The Board has released its third revision of the proposed pharmacy formulary regulations for public comment. Our readers may recall that we published a white paper with our summary and analysis of the original proposed formulary in February 2018 and the first revision of the proposed formulary and regulations in November 2018. The current revision of the formulary classifies prescriptions based primarily on the length of time that has passed from the date of injury. So-called "Phase A" drugs are those that may be prescribed and dispensed for up to a 30-day supply within the first 30 days following an accident or injury or until the carrier accepts the claim or the Board establishes a claim, whichever occurs sooner. "Phase B" drugs may be prescribed for up to a 90-day supply after 30 days following an accident or injury or when the carrier accepts the claim or when the Board establishes the claim, whichever occurs sooner.
 
"Phase B" drugs must also be prescribed when a body part or illness has been accepted (with or without admitting liability) or established in accordance with the Medical Treatment Guidelines. Some "Phase B" drugs are designated as "second-line drugs" and may be prescribed and dispensed following an unsuccessful trial of a first line drug per the "Phase B" portion of the formulary and the Board's Medical Treatment Guidelines.
 
Some drugs in the proposed formulary are listed as "perioperative" which means that the drug may be prescribed four days before through four days after surgery. There are also drugs marked with "special considerations" which may serve to either limit that drug to a seven-day supply (typically narcotics) or for a prescribed course of therapy (e.g., antibiotics).
 
As we noted in our prior analysis of the first revision of the formulary, the proposed regulations appeared to allow for a process of prescribing and dispensing drugs to claimants even where the claim is controverted or where liability has not been established against the carrier. In the current revision, Section 441.3 of the proposed regulations makes this clear, stating that the formulary "shall apply to prescriptions for accidents or injuries that are controverted by the insurance carrier or self-insured employer." Thus, carriers and employers will be expected to pay for prescriptions even when they are controverting the claim.
 
The proposed regulations also eliminate hearings and appeal rights in connection with prescription drug benefit issues.

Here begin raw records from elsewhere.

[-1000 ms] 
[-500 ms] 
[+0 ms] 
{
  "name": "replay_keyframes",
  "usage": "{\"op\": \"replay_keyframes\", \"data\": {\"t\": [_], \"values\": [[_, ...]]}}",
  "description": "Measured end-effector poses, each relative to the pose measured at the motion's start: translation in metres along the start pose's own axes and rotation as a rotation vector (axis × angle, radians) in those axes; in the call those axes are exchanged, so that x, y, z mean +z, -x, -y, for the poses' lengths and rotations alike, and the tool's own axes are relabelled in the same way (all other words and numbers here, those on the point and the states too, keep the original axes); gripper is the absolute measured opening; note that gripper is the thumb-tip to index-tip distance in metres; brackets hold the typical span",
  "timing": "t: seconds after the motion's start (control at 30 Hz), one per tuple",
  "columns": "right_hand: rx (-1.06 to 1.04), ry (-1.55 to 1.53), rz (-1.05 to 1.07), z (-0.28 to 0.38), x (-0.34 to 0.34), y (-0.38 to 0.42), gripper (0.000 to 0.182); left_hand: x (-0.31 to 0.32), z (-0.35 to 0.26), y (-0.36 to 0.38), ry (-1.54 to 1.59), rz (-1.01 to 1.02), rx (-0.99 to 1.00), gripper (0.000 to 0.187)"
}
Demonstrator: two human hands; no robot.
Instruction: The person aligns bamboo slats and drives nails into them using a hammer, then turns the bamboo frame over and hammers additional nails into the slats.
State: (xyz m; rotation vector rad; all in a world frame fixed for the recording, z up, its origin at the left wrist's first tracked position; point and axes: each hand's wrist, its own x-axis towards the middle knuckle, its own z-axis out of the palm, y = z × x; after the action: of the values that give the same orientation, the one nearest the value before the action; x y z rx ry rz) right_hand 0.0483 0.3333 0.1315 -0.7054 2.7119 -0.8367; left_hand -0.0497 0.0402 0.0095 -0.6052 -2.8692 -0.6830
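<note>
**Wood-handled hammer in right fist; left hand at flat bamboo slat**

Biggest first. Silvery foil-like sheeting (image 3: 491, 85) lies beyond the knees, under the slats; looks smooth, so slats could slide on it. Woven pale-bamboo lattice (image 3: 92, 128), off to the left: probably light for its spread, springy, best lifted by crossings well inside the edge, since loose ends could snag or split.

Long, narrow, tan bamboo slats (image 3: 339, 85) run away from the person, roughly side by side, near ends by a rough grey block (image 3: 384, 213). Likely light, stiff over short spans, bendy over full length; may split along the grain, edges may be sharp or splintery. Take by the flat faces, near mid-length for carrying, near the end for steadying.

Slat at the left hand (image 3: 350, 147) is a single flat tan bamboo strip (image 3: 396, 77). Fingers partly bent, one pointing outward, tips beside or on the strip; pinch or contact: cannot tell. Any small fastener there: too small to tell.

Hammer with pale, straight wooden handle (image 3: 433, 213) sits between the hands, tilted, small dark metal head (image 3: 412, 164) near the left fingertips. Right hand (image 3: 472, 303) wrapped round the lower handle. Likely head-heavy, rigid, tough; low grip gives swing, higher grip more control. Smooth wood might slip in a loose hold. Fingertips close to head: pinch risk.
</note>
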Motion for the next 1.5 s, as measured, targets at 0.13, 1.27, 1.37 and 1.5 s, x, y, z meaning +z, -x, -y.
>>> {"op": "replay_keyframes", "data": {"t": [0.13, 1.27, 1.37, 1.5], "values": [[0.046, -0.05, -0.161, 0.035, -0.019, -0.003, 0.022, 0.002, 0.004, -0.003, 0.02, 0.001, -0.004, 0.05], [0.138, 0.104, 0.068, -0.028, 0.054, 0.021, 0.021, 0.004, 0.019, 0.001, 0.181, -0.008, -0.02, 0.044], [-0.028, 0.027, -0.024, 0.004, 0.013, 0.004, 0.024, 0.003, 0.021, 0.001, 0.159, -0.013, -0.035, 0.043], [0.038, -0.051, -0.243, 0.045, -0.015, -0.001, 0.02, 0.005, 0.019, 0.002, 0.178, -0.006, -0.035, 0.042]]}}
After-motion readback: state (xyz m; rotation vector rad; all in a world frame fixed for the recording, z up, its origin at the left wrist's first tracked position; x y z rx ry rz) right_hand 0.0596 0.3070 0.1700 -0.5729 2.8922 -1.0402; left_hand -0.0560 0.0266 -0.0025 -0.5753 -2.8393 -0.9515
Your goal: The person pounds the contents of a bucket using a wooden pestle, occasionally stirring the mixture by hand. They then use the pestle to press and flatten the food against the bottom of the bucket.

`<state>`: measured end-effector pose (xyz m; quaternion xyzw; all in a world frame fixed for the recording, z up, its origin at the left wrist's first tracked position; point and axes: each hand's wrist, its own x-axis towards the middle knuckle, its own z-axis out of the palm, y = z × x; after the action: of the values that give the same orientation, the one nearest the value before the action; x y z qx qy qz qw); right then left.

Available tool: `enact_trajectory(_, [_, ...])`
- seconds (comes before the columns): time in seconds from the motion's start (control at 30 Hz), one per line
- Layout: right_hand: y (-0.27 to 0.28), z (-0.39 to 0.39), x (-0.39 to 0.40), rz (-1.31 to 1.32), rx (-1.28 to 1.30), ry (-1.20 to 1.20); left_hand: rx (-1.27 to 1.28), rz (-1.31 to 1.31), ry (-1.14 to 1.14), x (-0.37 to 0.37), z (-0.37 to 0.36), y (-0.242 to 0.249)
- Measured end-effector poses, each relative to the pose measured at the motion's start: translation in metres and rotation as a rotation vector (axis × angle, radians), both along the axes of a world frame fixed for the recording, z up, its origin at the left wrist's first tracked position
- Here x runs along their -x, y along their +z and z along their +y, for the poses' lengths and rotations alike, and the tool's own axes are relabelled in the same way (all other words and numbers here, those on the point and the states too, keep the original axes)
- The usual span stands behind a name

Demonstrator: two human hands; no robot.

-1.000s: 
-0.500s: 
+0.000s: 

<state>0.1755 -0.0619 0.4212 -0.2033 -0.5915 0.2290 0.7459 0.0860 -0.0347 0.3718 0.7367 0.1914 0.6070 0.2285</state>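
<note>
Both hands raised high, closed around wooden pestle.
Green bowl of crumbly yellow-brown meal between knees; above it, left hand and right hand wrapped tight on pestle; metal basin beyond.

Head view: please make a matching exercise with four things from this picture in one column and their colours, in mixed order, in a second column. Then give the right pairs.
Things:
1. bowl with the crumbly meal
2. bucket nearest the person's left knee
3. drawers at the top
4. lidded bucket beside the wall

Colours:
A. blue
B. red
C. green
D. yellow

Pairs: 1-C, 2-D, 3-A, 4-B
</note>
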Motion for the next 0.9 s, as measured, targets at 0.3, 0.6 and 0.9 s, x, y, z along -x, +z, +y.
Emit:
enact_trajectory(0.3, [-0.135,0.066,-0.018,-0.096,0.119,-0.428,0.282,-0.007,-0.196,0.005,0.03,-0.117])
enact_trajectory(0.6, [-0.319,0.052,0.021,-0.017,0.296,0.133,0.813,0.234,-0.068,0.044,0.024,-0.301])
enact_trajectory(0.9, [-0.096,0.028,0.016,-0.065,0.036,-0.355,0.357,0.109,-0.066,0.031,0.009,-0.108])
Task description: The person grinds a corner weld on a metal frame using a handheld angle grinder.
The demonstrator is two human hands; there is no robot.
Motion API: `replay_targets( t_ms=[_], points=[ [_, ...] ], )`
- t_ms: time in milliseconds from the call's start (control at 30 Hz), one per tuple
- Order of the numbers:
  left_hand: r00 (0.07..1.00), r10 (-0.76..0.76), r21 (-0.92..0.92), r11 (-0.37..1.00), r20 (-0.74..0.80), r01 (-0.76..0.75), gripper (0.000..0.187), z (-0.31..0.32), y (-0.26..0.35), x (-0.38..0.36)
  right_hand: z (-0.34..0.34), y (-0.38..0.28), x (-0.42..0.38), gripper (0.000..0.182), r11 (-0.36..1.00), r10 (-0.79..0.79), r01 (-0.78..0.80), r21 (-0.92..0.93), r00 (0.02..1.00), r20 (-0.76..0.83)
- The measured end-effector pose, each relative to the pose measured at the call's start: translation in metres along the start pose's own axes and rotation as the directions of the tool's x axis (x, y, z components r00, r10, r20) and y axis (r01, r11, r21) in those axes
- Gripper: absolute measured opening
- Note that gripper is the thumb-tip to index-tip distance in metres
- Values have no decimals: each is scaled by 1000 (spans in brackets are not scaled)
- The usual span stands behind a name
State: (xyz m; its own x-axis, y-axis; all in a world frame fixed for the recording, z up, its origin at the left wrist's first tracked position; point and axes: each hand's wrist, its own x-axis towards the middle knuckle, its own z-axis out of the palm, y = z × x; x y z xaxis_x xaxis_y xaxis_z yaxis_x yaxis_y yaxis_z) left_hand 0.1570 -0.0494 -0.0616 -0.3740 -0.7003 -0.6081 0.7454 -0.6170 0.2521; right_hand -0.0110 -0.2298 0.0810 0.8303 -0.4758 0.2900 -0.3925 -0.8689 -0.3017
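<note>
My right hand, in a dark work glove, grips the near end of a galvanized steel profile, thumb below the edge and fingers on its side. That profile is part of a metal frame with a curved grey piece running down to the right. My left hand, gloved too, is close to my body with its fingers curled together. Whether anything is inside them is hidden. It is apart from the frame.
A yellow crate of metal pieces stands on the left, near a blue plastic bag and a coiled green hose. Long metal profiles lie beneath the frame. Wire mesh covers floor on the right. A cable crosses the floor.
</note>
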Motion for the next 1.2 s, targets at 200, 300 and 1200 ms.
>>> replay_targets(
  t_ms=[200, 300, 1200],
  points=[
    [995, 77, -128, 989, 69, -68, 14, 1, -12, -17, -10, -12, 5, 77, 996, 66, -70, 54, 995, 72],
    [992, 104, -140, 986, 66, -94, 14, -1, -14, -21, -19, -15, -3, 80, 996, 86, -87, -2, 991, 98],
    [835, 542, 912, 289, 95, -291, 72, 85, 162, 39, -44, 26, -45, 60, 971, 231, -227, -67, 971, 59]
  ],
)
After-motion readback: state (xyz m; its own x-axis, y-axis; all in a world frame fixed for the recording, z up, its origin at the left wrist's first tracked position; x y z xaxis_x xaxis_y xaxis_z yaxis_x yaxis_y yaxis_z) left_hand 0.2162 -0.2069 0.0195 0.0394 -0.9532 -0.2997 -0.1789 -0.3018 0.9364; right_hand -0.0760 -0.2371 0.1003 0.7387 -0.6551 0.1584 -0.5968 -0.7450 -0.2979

Proposed Rule 441.5 and 441.6 of the proposed regulations discuss the prior authorization process that providers must follow for drugs that are not authorized under the formulary. Carriers and employers are still only given 4 calendar days to approve, partially approve, or deny a Prior Authorization request. This prior authorization process allows the carrier to conduct the first two levels of review of a provider’s request. If the carrier denies or only partially approves a prescription, the provider can only seek review through the Board’s Medical Director’s Office, whose decision on the matter will be final, binding, and not appealable under WCL Section 23. A claimant may request review of the Medical Director’s decision, but the Board has the discretion to respond to a claimant’s request for review via letter or via adjudication. If the Board elects to have the claimant’s request reviewed through adjudication, this is the only circumstance where a claimant may have a prescription review issue heard by a Law Judge. There is no provision by which a carrier or self-insured employer can request review via adjudication.
 
The revised formulary curtails the prescription of narcotic medications by classifying all narcotics in the formulary as "special consideration" drugs limited to a single seven-day supply and the “perioperative” period. The proposed revised regulations also clarify a question we raised in our white paper about a conflict with the Medical Treatment Guidelines. Under the revised regulations, in the event of a conflict between the formulary and the Medical Treatment Guidelines, generally the Medical Treatment Guidelines shall prevail.
 
The proposed regulations were published in the 4/17/19 State Register and comments on the revised proposal will be accepted until 5/17/19 via email to regulations@wcb.ny.gov. If you have any questions about the proposed formulary, please be sure to contact our partner, Renee Heitger.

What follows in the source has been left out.